Suppose the probability that there is only background noise in the channel is γ, and both players know the total energy of each other, which are ${\overline{\lambda }}_M$ and ${\overline{\theta }}_M$. The rewards for the defender and the attacker are given as follows

$$\begin{array}{c}\hfill J_d(\lambda ,\theta )=\gamma ⟨{\mathbf{1}}_m,\rho ⟩+(1-\gamma )⟨{\mathbf{1}}_m,\pi ⟩-{\eta }_d⟨{\mathbf{1}}_m,\lambda ⟩,\end{array}$$(4)

$$\begin{array}{c}\hfill J_a(\lambda ,\theta )=-⟨{\mathbf{1}}_m,\pi ⟩-{\eta }_a⟨{\mathbf{1}}_m,\theta ⟩+{\eta }_d⟨{\mathbf{1}}_m,\lambda ⟩,\end{array}$$(5)

where $\rho ={[{\rho }_1,\dots ,{\rho }_m]}^{\top },\pi ={[{\pi }_1,\dots ,{\pi }_m]}^{\top },\lambda ={[{\lambda }_1,\dots ,{\lambda }_m]}^{\top },\theta ={[{\theta }_1,\dots ,{\theta }_m]}^{\top },{\mathbf{1}}_{\mathbf{m}}={[1,\dots ,1]}_{1\times m}^{\top }$ and η_d, η_a refer to the cost of unit energy consumed by defender and attacker, respectively. ⟨ ⋅ ⟩ denotes the standard inner product in n-dimensional Euclidean space.

The goal of the defender and the attacker is to maximize their reward value. Hence, strategies should be their real-time decisions on energy allocation. The strategy sets ℛ_d, ℛ_a are given for defender and attacker, respectively. ${\overline{\lambda }}_M,{\overline{\theta }}_M$ refer to the total energy available for both sides of the game.

$$\begin{array}{c}\hfill {\mathcal{R}}_d=\{({\lambda }_1,\dots ,{\lambda }_m)|\sum _{i=1}^m{\lambda }_i={\overline{\lambda }}_M,{\lambda }_i\ge 0\},\end{array}$$(6)

$$\begin{array}{c}\hfill {\mathcal{R}}_a=\{({\theta }_1,\dots ,{\theta }_m)|\sum _{i=1}^m{\theta }_i={\overline{\theta }}_M,{\theta }_i\ge 0\}.\end{array}$$(7)

2. Main results

In the following contents, theoretical results of Stackelberg equilibrium in static Stackelberg game [5] and strategies for both defender and attacker in dynamic Stackelberg game are given.

2.1. Static game analysis

Given that both sides’ total energy is known, the following optimization problem can be solved to determine the optimal DoS attack strategy for the attacker. Theorem 1 is the theoretical conclusion reached by utilizing the Karush-Kuhn-Tucker (KKT) conditions [6].

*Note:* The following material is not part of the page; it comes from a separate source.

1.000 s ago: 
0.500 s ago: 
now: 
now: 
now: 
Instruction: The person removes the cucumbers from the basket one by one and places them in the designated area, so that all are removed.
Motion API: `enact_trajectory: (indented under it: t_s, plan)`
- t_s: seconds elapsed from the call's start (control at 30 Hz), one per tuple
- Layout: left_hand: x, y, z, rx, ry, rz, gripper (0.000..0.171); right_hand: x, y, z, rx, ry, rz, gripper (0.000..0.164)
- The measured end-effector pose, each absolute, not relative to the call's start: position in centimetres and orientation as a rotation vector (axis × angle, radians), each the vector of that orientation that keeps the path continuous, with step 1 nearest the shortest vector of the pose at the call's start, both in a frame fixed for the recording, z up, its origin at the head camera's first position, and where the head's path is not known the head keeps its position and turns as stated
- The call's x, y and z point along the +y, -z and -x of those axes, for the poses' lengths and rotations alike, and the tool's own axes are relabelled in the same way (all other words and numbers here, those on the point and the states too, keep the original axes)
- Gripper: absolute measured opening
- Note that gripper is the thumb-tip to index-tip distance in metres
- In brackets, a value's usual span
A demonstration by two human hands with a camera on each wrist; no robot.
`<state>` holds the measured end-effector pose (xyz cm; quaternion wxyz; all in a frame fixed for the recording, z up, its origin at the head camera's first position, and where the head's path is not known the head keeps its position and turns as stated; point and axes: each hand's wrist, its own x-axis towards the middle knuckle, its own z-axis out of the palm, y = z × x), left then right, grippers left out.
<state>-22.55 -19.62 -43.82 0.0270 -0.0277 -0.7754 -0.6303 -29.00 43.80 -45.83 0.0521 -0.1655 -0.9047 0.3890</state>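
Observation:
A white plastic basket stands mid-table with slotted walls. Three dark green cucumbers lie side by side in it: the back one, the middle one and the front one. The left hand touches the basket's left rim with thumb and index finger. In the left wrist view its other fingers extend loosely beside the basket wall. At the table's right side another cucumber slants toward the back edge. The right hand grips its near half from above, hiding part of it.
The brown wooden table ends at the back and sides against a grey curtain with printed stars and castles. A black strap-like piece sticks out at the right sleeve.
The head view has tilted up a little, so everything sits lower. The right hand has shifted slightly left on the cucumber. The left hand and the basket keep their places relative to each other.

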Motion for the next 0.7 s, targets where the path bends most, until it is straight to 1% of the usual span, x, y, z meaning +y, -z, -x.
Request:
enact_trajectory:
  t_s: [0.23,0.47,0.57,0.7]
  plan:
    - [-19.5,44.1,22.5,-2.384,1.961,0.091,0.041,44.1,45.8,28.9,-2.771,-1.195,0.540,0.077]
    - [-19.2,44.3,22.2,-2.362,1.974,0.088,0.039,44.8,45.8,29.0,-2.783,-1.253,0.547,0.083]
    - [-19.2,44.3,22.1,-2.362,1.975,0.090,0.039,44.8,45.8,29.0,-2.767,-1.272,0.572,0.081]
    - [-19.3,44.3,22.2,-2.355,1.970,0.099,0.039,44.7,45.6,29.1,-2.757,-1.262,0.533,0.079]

$$\begin{array}{c}\hfill \begin{array}{cc}& \underset{\theta \in {\mathcal{R}}_a}{max}-⟨{\mathbf{1}}_m,\pi ⟩\hfill \\ \hfill s.t.& ⟨{\mathbf{1}}_m,\theta ⟩-{\overline{\theta }}_M=0,\hfill \\ \hfill & -{\theta }_i\le 0,i\in \mathcal{M}.\hfill \end{array}\end{array}$$(8)

Theorem 1 Suppose that the defender’s strategy is known as λ. The optimal strategy of energy allocation obtained by the attacker to respond to the defender’s defensive scheme is

$$\begin{array}{c}\hfill {\theta }_i(\lambda )=max\{\frac{1}{{\beta }_i}(\sqrt{\frac{{\alpha }_i\beta i{\lambda }_i}{\overline{\mu }}}-{\sigma }_{\mathrm{bgn}}),0\},i\in \mathcal{M},\end{array}$$(9)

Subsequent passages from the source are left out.